Advent Lutheran Church

"Remember Me, Remember You (Holy Thursday)"

Pastor Roger Gustafson

Thursday, April 21, 2011
1 Corinthians 11:23-26

            This brief passage from Paul’s first letter to the church in Corinth might sound like simply a helpful reminder about the Lord’s Supper, but in fact Paul was addressing a serious problem: There was big trouble in Corinth.  The church that he had founded fewer than 20 years after the death and Resurrection of Jesus was having an identity crisis.

            In a way, it was understandable.  The city of Corinth was home to a thriving and rich diversity of ethnic groups, various layers of social status, and a wide variety of income levels.  It operated as a culture of hierarchy in which many people served the interests of the few.  Everybody knew their place.  That was simply the way it was.

            That same diversity of groups was present when the Corinthian Christians gathered for worship, only instead of removing those distinctions and barriers from among themselves they maintained them.  Nowhere was the system of hierarchy more evident than in the practice of Holy Communion.  When the congregation gathered for worship, which usually included sharing a main meal that included the Lord’s Supper, they simply imported into the church the practices that they observed in the wider culture.

            Here’s how that wider culture worked.  When someone, typically a wealthy man, hosted a dinner party he would invite his closest friends and people of similar social standing.  He would seat those people according to whatever rank he assigned them – that’s how you could tell who was important to whom.  He would seat those he considered the most valued closest to himself, and they would be seated on a raised platform in the center of his dining room.  Those valued guests would receive the choicest food and the best wine.  He would also invite people of lower social rank, and these people would stand around the edges of the room; they would receive provisions of lesser quality.

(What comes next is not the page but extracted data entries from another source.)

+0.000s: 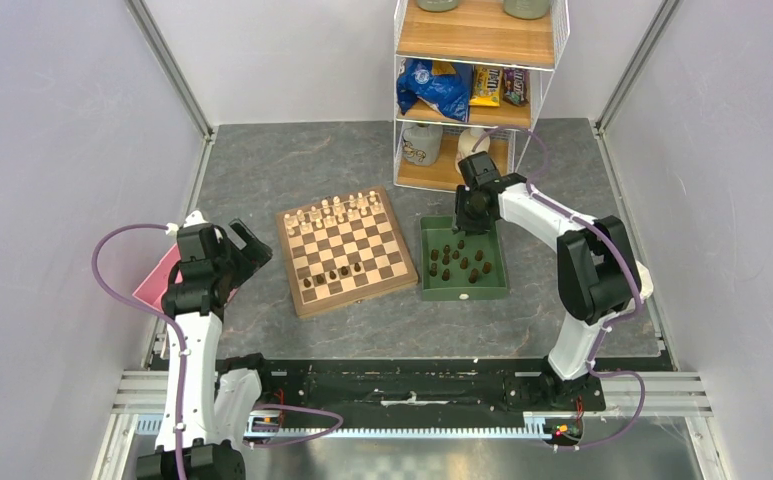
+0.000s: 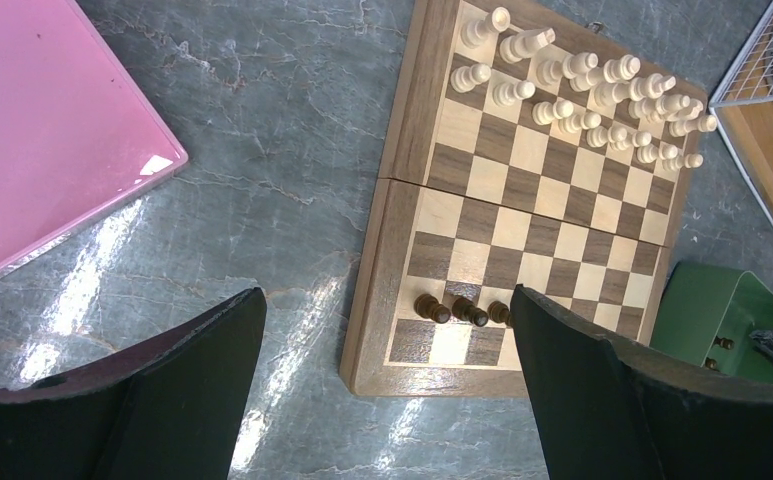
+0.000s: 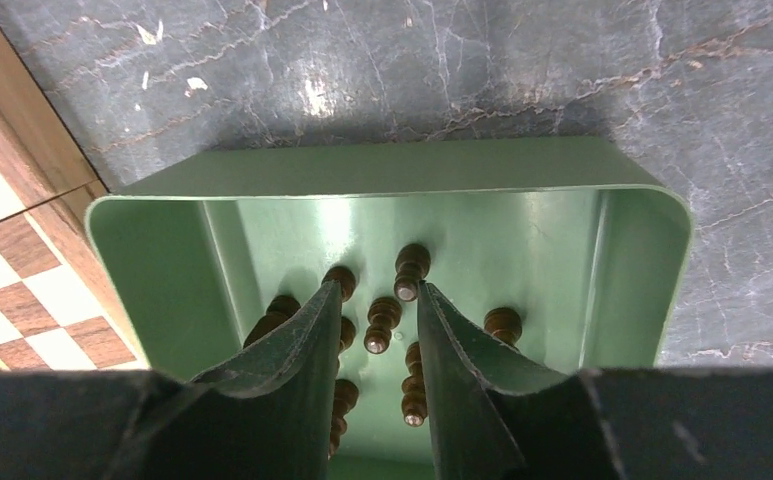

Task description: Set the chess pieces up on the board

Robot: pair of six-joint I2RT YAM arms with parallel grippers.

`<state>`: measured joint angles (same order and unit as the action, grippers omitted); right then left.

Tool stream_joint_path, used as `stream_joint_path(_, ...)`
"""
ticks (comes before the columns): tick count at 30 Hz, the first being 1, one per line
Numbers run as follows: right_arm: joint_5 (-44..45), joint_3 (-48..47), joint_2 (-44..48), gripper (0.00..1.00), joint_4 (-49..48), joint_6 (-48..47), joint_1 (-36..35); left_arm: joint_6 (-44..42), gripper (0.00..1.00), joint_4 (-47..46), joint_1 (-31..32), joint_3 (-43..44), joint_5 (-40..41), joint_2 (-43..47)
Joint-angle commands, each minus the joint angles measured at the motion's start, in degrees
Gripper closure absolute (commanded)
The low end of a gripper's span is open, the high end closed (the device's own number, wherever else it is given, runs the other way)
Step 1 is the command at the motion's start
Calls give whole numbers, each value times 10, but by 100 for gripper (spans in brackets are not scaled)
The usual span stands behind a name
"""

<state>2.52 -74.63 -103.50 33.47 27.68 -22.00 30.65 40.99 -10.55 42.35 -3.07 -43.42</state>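
- board sits mid-bench, slightly skewed. cream pieces fill its two far rows, so that side looks done.
- dark pieces: only a few on the board, four or so. they stand side by side in the second row from the near edge, starting at the left end. the left wrist view shows three of them clearly. the nearest row is bare and so is the rest of that second row.
- most dark pieces, roughly a dozen, are left in the green tray just right of the board. they are scattered, some upright and some lying over; an exact count is not possible.
- right end effector is down inside the tray at its far end, fingers pointing into the cluster. jaws stand narrow with a gap between them, and one dark piece sits in line with that gap. cannot tell whether the pads touch it; nothing is lifted.
- left end effector hangs over the bench left of the board, near a pink sheet. its jaws are spread wide and it holds nothing.
- judgement: early stage, about a quarter of the dark side placed. step in hand looks like picking the next piece out of the tray.
- what's left: finish the second row, then fill the near row. the lying pieces will likely be the awkward ones to pick up.
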Motion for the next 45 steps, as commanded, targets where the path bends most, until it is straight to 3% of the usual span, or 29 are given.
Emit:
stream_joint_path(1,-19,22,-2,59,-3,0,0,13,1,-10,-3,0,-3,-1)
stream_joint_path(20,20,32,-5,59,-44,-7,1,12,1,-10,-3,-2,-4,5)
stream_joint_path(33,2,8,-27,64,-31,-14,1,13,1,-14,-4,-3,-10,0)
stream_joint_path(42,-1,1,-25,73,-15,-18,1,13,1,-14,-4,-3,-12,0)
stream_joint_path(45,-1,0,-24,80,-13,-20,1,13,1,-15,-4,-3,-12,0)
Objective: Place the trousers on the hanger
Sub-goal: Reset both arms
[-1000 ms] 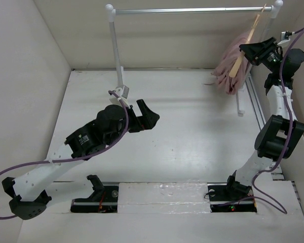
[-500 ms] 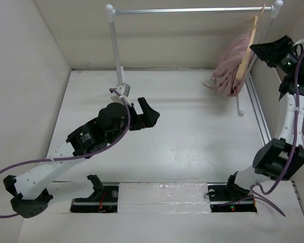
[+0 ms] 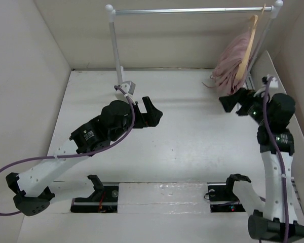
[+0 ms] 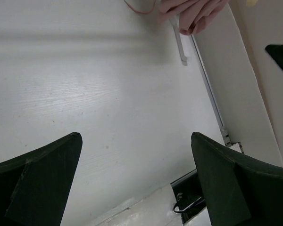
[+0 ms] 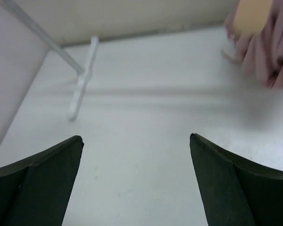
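The dusty-pink trousers (image 3: pixel 232 65) hang bunched over the light-tan wooden hanger (image 3: pixel 250 41), whose hook sits on the right end of the rail. My right gripper (image 3: pixel 232 100) is open and empty, just below and in front of the trousers, apart from them. In the right wrist view the trousers (image 5: pixel 270 47) and a blurred bit of the hanger (image 5: pixel 253 13) show at the top right, beyond the open gripper (image 5: pixel 136 139). My left gripper (image 3: pixel 153 112) stands open and empty over mid-table. Its wrist view catches the trousers' lower end (image 4: pixel 194 13) at the top, far beyond the open gripper (image 4: pixel 137 139).
The silver-and-white clothes rail (image 3: pixel 192 9) spans the back, with its left post and foot (image 3: pixel 122 87) near my left arm and a white foot (image 4: pixel 179 43) below the trousers. Box walls close in on both sides. A metal track (image 4: pixel 212 101) runs along the right wall.
My right gripper has opened, let go of the hanger and dropped down and toward the front, away from the rail. The hanger with the trousers now hangs free. The left arm barely shifted.
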Controlling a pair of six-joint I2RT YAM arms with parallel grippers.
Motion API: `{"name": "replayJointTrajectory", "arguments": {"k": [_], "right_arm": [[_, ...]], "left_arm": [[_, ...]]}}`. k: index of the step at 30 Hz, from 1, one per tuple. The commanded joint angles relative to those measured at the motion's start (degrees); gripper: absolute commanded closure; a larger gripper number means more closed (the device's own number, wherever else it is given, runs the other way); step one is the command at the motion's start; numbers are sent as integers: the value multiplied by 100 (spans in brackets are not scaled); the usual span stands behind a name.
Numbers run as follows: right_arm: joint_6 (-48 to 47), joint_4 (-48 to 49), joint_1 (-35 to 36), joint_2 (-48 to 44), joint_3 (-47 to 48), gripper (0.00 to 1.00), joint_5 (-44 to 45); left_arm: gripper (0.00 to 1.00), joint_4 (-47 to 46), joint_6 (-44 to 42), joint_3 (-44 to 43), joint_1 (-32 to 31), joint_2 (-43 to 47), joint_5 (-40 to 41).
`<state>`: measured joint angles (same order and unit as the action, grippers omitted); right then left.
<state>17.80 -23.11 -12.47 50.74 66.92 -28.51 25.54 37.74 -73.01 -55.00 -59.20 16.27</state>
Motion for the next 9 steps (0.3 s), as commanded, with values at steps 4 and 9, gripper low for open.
{"name": "replayJointTrajectory", "arguments": {"k": [4,9], "right_arm": [[-541,-1947,1229,-1828,-1899,0,1207],[-594,-2891,1291,-3560,-2553,0,1612]], "left_arm": [[1,109,137,874,16,803,7],[1,-66,296,1386,16,1174,-160]]}}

            This type of dinner was literally a display; the home of a wealthy urban man was often open to the street so that passersby could look in and see the celebration and be impressed by the host’s wealth and social standing, and also by his generosity to those of lesser rank.

            The hosts of the various house churches in Corinth maintained that same practice when the Christians gathered for worship.  When the wealthy people arrived, they often ate until they were stuffed and drank until they were drunk; while the poorer members often received nothing at all.

            Paul saw that as a gross injustice, and he wanted it to end.  So he reminded them of what he had told them before about Jesus’ words as they share the Lord’s Supper.  He wanted them to remember so that they could actually be the Body of Christ, collapse the barriers that existed among them and reunite themselves in the covenant they shared with Christ and, through Christ, with each other.  That’s the whole point, Paul maintained, of Christ’s sacrifice.

            What barriers exist between you and others?  As we are gathered here this morning it would be easy to say that there are none among us; we’re all equally beloved of God, equally in need of God’s grace and mercy.  But as you go out into the world and go about your day, what divisions and barriers will exist between you and those you will encounter?

 

(The assembly gathered in front of the altar as the elements were prepared)

 

            “Sacrifice.”  Usually, when we think of that term in a theological context we think of Jesus sacrificing his life for ours, of Christ giving himself up to death so that we can have eternal life.  But recent scholarship offers another perspective, and it’s rooted in the word itself.  The word “sacrifice” comes from the Latin phrase sacrum facere, which literally means “to make sacred.”  When Christ poured out his divine life for humanity, he actually poured his divinity into humanity, and made humanity sacred.  Just as Christ broke himself open for us, he invites us to break ourselves open, to empty ourselves so that we might be filled in this sacrament with the love and power of God, so that God might pour us out for the sake of the world.

            That’s what we remember when we remember that on the night in which he was betrayed, our Lord Jesus took bread and gave thanks, broke it and gave it to those he loved, saying, “Take and eat, this is my body, broken for you.”  Again after supper he took a cup, gave thanks and gave it to all to drink, saying, “This cup is the new covenant in my blood, shed for you and for all people for the forgiveness of sins.  Do this for the remembrance of me.”